Jason wiped a modicum of perspiration from his brow. For a moment, he seemed in the grip of some powerful emotion. He looked at McClintock curiously for several seconds and then said, obviously try­ing to hold himself in, “Young man, I’m hiring you to tell me how to keep ‘em from rebelling!”

“But—surely your experts can build whatever behavior patterns they desire into a robot. How could rebellion pat­terns creep in, without the desire of the designers?”

“That’s what I’m hiring you to find out. I got mad at those three fellows last week and fired the lot of them. What I want you to do is to take over the big research lab I’ve built for them, and see if you can’t give me a robot that’ll do whatever he’s told, without going berserk about every once in so often.”

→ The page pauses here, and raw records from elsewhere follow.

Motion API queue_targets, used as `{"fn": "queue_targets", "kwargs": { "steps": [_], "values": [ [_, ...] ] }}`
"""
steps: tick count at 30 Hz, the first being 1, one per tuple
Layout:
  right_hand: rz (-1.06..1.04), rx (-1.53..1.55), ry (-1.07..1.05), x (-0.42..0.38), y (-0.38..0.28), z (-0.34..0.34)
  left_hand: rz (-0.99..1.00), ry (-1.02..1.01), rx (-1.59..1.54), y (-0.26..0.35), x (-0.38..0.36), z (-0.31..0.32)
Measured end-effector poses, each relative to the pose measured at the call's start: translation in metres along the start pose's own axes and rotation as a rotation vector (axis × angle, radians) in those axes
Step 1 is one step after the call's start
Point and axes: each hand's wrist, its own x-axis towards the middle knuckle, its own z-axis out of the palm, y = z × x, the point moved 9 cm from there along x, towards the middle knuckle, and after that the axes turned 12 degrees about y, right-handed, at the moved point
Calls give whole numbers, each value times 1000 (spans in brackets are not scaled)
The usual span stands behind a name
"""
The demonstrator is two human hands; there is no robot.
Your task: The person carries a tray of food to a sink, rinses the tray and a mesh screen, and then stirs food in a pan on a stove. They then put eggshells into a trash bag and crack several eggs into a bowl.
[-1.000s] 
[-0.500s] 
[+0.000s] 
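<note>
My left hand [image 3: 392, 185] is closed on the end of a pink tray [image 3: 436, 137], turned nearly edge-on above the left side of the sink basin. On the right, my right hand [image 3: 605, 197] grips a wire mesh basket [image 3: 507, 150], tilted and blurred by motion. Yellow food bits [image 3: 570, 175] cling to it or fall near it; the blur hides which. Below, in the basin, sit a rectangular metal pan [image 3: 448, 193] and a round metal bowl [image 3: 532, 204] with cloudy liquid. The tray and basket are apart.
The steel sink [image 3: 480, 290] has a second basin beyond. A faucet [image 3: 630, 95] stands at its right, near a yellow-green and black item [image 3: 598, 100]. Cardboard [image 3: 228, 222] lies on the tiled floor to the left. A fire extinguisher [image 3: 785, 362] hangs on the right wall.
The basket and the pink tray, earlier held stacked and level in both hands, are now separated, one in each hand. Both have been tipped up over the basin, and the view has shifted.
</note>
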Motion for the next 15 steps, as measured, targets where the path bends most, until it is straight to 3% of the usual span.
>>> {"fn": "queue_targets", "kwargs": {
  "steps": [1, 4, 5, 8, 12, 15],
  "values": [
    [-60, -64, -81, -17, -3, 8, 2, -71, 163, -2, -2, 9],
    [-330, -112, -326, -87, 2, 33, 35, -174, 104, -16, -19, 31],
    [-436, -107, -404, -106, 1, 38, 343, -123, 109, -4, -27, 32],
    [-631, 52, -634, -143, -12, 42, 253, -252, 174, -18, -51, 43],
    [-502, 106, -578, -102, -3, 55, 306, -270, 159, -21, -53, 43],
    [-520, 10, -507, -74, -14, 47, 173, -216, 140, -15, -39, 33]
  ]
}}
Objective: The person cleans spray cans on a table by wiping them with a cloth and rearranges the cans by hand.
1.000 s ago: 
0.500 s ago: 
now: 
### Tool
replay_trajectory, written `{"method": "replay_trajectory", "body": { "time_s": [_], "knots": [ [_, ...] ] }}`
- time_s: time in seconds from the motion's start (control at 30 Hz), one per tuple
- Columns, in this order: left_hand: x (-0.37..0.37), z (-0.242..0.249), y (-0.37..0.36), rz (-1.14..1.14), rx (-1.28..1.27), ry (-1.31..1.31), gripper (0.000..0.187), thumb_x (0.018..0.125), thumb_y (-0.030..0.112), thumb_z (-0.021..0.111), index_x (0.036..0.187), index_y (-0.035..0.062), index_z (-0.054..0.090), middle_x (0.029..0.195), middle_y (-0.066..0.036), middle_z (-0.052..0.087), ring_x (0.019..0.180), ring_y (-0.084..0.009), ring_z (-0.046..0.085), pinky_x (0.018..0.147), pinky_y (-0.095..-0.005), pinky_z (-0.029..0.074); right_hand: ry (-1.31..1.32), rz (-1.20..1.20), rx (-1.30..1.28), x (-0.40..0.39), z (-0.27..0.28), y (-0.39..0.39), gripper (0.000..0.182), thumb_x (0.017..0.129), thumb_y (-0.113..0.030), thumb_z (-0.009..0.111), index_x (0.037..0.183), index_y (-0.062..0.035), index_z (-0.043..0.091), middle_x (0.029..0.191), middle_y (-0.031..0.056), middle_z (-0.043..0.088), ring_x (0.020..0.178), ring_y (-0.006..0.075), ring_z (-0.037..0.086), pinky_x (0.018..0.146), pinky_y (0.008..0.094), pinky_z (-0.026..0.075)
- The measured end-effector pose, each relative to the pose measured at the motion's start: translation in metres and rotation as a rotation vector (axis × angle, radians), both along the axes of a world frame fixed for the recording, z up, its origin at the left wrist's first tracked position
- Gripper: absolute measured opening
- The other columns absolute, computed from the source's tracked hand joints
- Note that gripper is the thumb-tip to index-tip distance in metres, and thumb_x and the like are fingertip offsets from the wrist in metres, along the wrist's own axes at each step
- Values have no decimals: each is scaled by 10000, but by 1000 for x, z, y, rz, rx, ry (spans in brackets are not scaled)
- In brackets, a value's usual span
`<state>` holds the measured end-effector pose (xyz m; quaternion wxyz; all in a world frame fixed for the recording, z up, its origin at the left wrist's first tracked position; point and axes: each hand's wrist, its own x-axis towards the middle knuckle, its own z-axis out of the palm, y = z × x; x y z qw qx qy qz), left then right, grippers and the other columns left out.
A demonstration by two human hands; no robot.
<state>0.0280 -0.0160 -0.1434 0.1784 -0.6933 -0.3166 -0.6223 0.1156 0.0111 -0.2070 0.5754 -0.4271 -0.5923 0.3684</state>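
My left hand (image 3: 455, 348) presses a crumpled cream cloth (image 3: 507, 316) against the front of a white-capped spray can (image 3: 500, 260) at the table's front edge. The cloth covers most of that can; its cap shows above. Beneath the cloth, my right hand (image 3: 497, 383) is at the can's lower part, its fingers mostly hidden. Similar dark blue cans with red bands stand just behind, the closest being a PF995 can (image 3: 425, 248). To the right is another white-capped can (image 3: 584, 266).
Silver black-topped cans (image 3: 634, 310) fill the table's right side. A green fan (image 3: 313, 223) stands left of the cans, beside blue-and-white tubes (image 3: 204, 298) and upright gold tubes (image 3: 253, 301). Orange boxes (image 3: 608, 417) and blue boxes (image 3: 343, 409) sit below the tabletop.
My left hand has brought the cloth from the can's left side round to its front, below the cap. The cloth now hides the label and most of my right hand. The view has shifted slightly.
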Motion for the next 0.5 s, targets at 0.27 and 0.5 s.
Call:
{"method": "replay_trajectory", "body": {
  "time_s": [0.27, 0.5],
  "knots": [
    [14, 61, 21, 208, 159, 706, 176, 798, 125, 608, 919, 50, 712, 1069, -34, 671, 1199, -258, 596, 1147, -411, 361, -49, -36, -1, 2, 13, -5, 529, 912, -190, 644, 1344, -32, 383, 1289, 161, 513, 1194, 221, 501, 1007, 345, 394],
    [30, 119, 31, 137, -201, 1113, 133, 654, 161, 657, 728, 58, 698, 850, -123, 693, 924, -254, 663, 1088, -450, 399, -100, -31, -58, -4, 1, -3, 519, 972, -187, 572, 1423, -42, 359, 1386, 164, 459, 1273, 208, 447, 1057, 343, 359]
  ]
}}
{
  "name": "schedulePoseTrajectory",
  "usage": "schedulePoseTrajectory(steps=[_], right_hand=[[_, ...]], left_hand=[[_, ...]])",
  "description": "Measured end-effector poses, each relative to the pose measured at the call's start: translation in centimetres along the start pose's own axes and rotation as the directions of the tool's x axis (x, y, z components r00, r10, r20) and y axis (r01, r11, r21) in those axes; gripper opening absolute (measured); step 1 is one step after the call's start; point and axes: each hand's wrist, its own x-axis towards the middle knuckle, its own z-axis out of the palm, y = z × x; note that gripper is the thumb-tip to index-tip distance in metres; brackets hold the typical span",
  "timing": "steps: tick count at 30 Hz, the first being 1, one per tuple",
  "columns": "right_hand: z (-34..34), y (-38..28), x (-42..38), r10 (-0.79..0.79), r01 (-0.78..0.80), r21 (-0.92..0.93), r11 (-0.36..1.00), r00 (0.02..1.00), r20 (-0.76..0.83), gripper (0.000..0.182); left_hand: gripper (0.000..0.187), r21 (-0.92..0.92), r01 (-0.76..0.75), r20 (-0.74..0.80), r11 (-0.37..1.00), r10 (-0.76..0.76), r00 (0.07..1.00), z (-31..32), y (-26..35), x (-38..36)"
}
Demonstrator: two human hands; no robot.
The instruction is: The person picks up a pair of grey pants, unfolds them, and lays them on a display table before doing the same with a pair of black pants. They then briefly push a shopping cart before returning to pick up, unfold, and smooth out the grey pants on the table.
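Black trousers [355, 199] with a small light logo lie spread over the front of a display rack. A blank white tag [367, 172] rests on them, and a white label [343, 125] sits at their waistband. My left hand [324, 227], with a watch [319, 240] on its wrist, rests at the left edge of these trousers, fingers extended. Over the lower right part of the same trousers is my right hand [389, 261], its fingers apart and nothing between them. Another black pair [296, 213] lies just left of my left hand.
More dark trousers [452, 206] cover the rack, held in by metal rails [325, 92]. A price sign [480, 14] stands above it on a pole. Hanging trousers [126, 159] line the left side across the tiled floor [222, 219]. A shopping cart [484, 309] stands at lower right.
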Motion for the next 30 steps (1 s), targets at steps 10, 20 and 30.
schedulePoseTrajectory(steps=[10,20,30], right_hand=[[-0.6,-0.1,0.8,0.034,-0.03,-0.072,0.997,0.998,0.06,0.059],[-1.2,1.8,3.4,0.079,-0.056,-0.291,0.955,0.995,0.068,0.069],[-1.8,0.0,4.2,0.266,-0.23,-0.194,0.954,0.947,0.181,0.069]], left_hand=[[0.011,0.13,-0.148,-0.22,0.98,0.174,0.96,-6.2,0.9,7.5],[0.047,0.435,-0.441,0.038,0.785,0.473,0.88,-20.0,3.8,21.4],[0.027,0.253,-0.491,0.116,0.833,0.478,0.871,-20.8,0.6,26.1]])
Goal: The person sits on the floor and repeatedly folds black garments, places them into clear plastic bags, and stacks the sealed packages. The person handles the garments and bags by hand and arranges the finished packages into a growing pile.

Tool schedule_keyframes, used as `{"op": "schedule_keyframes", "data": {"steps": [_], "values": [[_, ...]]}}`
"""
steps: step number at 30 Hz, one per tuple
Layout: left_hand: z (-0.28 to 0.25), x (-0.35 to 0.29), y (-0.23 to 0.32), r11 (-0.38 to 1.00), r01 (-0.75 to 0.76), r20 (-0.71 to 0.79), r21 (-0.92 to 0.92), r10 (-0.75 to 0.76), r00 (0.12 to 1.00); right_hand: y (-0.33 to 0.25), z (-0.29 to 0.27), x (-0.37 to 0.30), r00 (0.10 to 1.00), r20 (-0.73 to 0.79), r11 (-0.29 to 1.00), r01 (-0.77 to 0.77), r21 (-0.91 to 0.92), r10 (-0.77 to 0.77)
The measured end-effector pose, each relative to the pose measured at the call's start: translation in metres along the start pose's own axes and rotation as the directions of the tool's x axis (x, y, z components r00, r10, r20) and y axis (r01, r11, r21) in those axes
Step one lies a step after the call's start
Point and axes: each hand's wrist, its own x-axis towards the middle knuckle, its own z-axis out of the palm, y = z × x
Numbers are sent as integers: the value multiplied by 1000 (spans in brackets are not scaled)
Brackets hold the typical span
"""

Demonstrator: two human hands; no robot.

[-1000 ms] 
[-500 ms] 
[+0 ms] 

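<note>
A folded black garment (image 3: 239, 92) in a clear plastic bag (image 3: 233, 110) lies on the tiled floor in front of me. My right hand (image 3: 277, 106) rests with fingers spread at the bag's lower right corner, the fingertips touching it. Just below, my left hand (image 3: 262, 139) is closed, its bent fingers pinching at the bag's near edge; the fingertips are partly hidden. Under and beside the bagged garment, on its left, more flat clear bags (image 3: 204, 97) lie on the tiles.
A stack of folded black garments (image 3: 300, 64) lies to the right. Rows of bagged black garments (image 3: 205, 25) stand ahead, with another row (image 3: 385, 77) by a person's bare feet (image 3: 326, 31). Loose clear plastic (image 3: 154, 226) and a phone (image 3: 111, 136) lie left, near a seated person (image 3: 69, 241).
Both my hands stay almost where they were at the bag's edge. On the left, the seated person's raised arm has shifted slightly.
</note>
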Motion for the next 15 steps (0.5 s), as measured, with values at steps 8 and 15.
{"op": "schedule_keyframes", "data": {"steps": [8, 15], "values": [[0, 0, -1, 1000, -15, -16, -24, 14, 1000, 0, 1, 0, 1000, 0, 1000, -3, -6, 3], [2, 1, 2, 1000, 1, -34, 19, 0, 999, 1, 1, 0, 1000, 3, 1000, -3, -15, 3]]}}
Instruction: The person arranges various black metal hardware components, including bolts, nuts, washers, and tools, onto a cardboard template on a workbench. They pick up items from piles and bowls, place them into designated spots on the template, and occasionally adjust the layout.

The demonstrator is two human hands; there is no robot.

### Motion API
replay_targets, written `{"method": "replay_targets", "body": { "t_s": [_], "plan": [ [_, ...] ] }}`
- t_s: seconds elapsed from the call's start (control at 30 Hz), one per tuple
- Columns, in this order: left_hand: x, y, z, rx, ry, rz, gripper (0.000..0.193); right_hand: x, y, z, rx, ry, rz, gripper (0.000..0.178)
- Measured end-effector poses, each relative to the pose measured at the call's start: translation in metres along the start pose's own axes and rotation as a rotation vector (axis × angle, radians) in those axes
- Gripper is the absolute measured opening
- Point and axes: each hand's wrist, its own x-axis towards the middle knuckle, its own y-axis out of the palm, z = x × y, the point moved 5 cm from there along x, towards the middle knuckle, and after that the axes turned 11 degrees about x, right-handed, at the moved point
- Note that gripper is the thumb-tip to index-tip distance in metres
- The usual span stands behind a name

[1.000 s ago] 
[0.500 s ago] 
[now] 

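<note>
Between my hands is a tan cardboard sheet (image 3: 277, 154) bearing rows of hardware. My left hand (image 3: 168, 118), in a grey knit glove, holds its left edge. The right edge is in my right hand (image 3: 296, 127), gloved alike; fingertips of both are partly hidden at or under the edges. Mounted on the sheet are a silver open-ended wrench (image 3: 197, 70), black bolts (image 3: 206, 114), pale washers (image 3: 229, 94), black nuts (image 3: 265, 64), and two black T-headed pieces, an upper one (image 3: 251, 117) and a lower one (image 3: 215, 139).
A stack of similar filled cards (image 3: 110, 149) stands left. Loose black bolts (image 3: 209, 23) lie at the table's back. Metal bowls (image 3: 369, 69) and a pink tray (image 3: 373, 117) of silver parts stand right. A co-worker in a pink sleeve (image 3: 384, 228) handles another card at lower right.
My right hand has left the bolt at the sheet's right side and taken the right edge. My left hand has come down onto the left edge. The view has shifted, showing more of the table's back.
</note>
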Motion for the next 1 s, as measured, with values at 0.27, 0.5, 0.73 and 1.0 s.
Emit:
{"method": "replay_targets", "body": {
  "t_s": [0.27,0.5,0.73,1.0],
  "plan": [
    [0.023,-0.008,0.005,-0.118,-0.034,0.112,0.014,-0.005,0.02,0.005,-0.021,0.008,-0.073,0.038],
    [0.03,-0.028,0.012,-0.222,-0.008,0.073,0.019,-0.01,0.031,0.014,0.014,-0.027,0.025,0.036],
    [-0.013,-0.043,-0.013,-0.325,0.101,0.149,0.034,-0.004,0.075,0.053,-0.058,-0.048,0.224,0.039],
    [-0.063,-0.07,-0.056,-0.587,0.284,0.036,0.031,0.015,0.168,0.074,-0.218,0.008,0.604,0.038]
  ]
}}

While he was speaking, a low buzzing had come from the hall outside the door, and Critchfield had had to raise his voice slightly, in order to be heard above it. Now, he looked out and noticed that Meadows, the robot, was gliding slowly back and forth over the thick-piled rug of the hallway. From beneath its glistening blue cylinder, the bottom of a vacuum cleaner was protruding. Meadows was cleaning the hall rug.

Jason called out, testily, “Shut that door, Meadows !“ Meadows half turned, drew up its vacuum cleaner, glided softly to the door and took the knob in its hand. It wrenched the knob off and threw it down the hallway, slammed the door shut as hard as it could, and then walked through the closed door into the study. It was moving in a straight line, and Jason was directly in front of it.

The magnate gave a startled peep of dismay, which sounded strange coming from one of his bulk, and endeavored to get out of the machine’s way. He almost succeeded—but an edge of Meadows caught his chair in passing and overturned it. Jason and the chair went down with a crash. Meadows struck a heavy mahogany table that was a little too big for even one of its make-up—and the robot, too, went down, with another crash. It buzzed for a moment, said something that sounded like, “Tut-tut,” and then was still.

Jason arose amid sounds of fury. From out of a welter of words came the one clear repeated sentence, “See what I mean, McClintock? See what I mean?”

And McClintock saw. Without a doubt, with his own eyes, he had seen a finely built robot, one that he, himself, had pronounced pretty efficient, rebel and attack its master. All he could do was nod—he had nothing to say.

But Jason was capable of speaking for the two of them, just then.

“It’s always like that, McClintock,” he complained. “We’ve partially traced the reason for the rebellious streak. It’s always because of conflicting orders. In this case, for instance, the housekeeper had evidently ordered him to sweep the floor; and before I thought, I told him to close the door, while he was still engaged on the first job. The conflicting orders were too much for that simple brain of his. He tried to obey both orders at once and—well, you see the result.”

McClintock saw the result. It lay supine­ly before him, a hundred and twenty thou­sand dollars worth of valuable machinery and almost priceless chemicals. He tut-tutted softly himself.

But to Jason, this was only an illustration, a costly one and unintentional, but withal timely.

“You see, now, what Solarwide is up against? Mechanically, Meadows is just about perfect. Mentally, he was as perfect as those—those blacksmiths I fired could make him. But imagine turning out gadgets like that and offering ‘em for sale to the public! It’d be worth what my life is to do it. So I’m hiring you, because I’ve heard you’re the most promising young man in the field of psycho mechanical re­search today.”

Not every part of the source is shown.